Alcuni propongono varie annate, altri solo l’ultima vendemmia disponibile. Può capitare che chiacchierando, col solo canone della simpatia e dell’affinità, qualcuno di loro estragga da sotto il tavolo una bottiglia speciale. Una riserva antica, una magnum, un esperimento. Bottiglie che portano con sé per condividerne l’assaggio solo con alcuni, selezionati, appassionati. Sorprese di questo tipo mi entusiasmano: sono l’imprevedibile colpo di teatro che nell’arte, come nel vino che ne è spesso parente, segnano il confine fra la convenzione e l’emozione.

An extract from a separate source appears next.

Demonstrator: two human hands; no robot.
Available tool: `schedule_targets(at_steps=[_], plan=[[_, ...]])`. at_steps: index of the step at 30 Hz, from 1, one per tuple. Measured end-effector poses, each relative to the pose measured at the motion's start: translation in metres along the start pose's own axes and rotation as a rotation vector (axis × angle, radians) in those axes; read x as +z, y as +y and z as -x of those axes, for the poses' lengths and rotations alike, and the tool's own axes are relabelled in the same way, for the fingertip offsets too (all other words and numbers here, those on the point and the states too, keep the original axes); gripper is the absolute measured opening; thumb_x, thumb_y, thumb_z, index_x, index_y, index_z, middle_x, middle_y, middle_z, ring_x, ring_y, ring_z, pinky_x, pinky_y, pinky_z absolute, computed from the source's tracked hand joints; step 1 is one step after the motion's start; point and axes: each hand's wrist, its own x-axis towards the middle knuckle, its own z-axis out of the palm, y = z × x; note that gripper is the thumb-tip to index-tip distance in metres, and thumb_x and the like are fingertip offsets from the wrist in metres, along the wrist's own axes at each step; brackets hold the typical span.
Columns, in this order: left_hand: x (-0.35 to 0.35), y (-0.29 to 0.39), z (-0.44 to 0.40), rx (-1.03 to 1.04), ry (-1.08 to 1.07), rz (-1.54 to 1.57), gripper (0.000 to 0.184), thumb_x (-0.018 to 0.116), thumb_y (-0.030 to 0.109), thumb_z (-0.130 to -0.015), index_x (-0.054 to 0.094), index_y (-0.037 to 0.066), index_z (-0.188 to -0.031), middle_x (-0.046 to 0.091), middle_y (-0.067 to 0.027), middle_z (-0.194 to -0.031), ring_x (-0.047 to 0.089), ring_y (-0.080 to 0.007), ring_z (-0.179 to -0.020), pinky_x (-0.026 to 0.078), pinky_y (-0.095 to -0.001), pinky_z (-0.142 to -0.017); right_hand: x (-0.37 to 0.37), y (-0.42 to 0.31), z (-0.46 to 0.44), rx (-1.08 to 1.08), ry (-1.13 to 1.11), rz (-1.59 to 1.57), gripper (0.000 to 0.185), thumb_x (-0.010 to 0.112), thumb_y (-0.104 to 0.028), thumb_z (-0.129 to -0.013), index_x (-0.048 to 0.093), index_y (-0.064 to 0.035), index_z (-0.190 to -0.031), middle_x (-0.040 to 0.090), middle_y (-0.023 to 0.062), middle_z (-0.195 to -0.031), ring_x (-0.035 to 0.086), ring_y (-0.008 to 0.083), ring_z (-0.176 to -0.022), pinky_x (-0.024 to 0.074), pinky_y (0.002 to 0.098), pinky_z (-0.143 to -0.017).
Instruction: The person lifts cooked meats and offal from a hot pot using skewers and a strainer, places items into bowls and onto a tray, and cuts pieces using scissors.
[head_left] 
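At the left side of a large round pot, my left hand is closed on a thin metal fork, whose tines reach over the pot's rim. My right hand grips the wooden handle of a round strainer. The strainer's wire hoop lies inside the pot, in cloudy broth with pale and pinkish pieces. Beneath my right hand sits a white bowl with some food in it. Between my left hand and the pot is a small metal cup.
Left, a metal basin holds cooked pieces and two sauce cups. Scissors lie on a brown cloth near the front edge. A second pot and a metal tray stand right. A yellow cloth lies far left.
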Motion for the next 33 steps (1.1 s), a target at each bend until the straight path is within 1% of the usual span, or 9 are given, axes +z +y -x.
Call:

Non uso casualmente la parola emozione. Per me è la cifra distintiva di questi eventi. Cerco la vibrazione e la diversità e in questi luoghi le trovo sempre. Non vuol dire che tutto ciò che assaggio sia indimenticabile, ma di certo una buona parte delle mie scoperte viene da questi incontri, governati dal caso o da un consiglio che qualche amico mi ha passato. “Prova quello”, oppure “devi parlare con quello” preludono spesso ad una nuova promessa. Che sia vino o altro oppure un semplice sguardo schietto poco importa. Gli occhi raccontano storie al pari del bicchiere, che portino il fresco vento della Valtellina oppure i refoli del suolo crudo del Carso, l’aroma del tufo campano o le olive e le mandorle di Sicilia, troveranno sempre in me un sorriso accogliente. Fino alla prossima stazione del circo dei cento, magici nani.